Inspecting the Page Structure
Maya opens FreelanceHub's job listings page and inspects the HTML (via browser Developer Tools → Inspect Element):
<div class="job-board">
<article class="job-listing" data-job-id="87234" data-posted="2024-12-04">
<div class="job-header">
<h2 class="job-title">
<a href="/jobs/87234/">Business Intelligence Dashboard Developer</a>
</h2>
<span class="client-name">Thornfield Media</span>
<span class="posted-ago">Posted 3 hours ago</span>
</div>
<div class="job-details">
<span class="budget-range">$75–$95/hour</span>
<span class="duration">3–6 months</span>
<span class="engagement-type">Contract</span>
</div>
<div class="job-description">
<p>We need an experienced BI developer to build Tableau dashboards
for our marketing analytics team. Python experience preferred.

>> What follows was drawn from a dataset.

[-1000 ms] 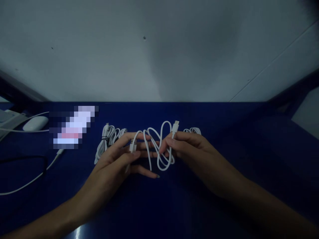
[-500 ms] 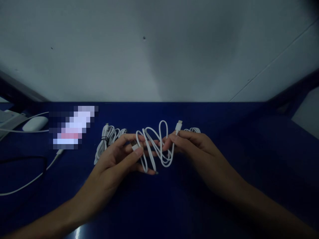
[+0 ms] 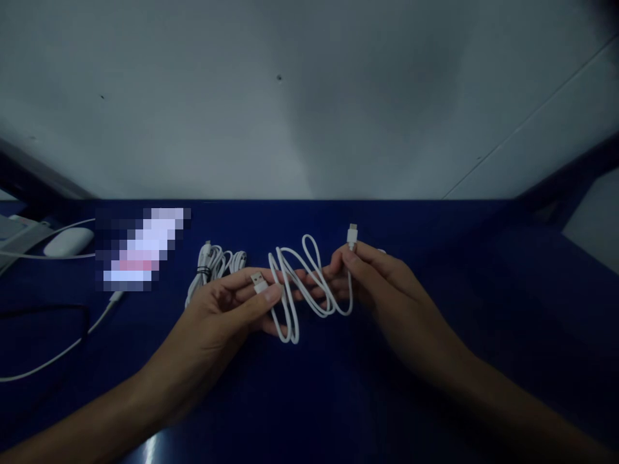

Must have strong SQL skills...</p>
</div>
<div class="job-tags">
<span class="tag">Tableau</span>
<span class="tag">SQL</span>
<span class="tag">Python</span>
<span class="tag">Business Intelligence</span>
</div>
</article>
<!-- more listings... -->
</div>
The Script
"""
job_board_monitor.py
====================
Maya Reyes Consulting — Daily Job Opportunity Monitor
Scrapes job board listings, filters for relevant opportunities,
and saves matches to a CSV file. Run daily via cron or Task Scheduler.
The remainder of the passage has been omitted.